The Pope's top aide on clergy sex abuse, Fr. Robert Oliver, just told the AP that the pope "had spoken clearly about the need for transparency and justice in order to regain the trust of the faithful."
But the trouble is that the pope's actions contradict his words. And his priorities are backwards.
Catholic officials must start truly protecting kids, exposing truth, and punishing wrong-doers, both those who commit and those conceal child sex crimes. That's "job one." When that happens, the "trust of the faithful" will be restored.
When the Pope denounces, disciplines, demotes or defrocks Bishop Robert Finn, Cardinal Roger Mahony and dozens of their corrupt colleagues, then “the trust of the faithful” will be restored. Even more crucial, then the safety of children will be enhanced and the cover ups of future abuse will be discouraged.
It’s ironic that Fr. Oliver is talking about “complacency.” A decade ago, in the beleaguered Boston Archdiocese, Fr. Oliver helped alter an archdiocese policy “to curtail access by alleged victims of abuse to church records — a move that surprised lay leaders who sat on the Cardinal’s Commission for the Protection of Children.”
In fact, it’s ironic that Fr. Oliver was promoted to this high ranking Vatican post at all. Also in Boston, while heading abuse matters, the archdiocese
--eliminated a provision requiring the immediate removal of accused priests.
-- ‘cleared’ a very high percentage of accused priests.
-- failed to rule on the cases of 15 accused priests.
According to the Boston Herald, Oliver “said the church went too far in immediately removing priests from their public ministries once they were accused of abuse. He implemented a new policy stripping them of duties only after claims are investigated.”
According to research by a Boston-based research group called BishopAccountability.org, Boston Catholic officials, including Oliver, “cleared” 45% of 71 accused predator priests, a percentage dramatically higher than almost all other dioceses (which have a roughly 10% “clearance” percentage”)
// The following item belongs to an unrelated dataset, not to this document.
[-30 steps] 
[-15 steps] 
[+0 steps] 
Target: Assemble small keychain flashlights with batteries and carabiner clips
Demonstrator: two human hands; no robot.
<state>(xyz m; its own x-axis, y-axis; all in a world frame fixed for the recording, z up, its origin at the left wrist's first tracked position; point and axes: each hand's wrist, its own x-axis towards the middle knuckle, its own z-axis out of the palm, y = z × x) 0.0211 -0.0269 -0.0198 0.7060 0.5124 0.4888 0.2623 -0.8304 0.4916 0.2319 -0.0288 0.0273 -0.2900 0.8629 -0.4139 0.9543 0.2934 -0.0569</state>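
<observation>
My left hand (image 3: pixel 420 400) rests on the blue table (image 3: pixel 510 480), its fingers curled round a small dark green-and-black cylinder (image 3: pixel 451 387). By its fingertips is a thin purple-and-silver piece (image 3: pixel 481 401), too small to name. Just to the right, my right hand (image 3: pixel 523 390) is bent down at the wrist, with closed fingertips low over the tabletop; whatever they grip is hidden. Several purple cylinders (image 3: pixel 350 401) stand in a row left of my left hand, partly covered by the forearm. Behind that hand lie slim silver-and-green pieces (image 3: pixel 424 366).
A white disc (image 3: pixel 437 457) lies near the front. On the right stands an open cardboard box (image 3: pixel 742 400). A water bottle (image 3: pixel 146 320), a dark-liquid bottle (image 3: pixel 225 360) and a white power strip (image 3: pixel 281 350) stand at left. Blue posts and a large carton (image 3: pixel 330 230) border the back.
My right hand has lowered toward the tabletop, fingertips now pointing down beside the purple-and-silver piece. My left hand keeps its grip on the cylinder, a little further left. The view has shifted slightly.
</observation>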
According to the Boston Globe, each of the three accused priests whose cases “have gone to full (church) trials since 2002 were exonerated, and the archdiocesan court is still struggling to adjudicate a backlog of sexual abuse cases against priests. Fifteen cases have been languishing since 2004 or earlier.”
Oliver was ordained by and worked under Law, so his elevation inevitably causes more dismay to victims and Catholics.
Based on what he’s said and done, and where he’s from and who he’s tied to, Oliver is a terrible choice for this crucial post. In some ways, it’s hard to imagine a more insensitive and inappropriate selection.
Oliver was ordained in 2000 by Cardinal Bernard Law and worked with him for at least two years. Perhaps no other Catholic official on earth has been more widely and appropriately vilified for “ignoring, minimizing, concealing and enabling thousands of dreadful sexual assaults by hundreds of child molesting clerics than Law.
There are thousands of Catholic dioceses across the world, and few, if any, have such an extensive and well-documented history of heinous crimes and cover-ups like Boston.
There are perhaps tens of thousands of qualified canon lawyers, both lay and ordained who Benedict might have picked for this position. Simple common sense and common decency would have led a caring leader to say ‘Let’s pick a person from somewhere else, ordained by someone else, and who has worked with someone else.’ Only the most callous person would deliberately pick a man who is part of the problem, not the solution, in one of the globe’s most historically corrupt dioceses.
Whether Oliver worked with Law for years or decades is irrelevant. The fact is that Oliver is part of the deeply flawed and still flawed Boston archdiocesan abuse response. And his promotion only adds to the intense pain and betrayal heaped on countless child sex abuse victims and their loved ones, not to mention millions of disillusioned Catholics.
There are also hundreds of lay people – many of them parents – who could have brought a sorely-needed, non-celibate perspective to this crisis. Tens of thousands of allegedly celibate priests have abused hundreds of thousands of kids. Thousands of allegedly celibate bishops hid the crimes. So wouldn’t it make sense to have a mother or father more involved in clergy sex abuse and cover up cases?
Not choosing a lay person is proof that Vatican officials really don’t want reform.
Ten years ago, Law resigned as the highest ranking Catholic official in the Boston archdiocese. He is the only US bishop to ever step down because of his role in covering up heinous child sex crimes. (No US bishop has ever been punished by the church hierarchy because of the abuse crisis.)
Journalists must pay attention to what Vatican officials say. We hope no one else does. We hope parents and parishioners across the globe watch what Vatican officials do, not what they say. That kind of prudence and skepticism based on performance – not premature complacency based on promises - will ultimately protect kids.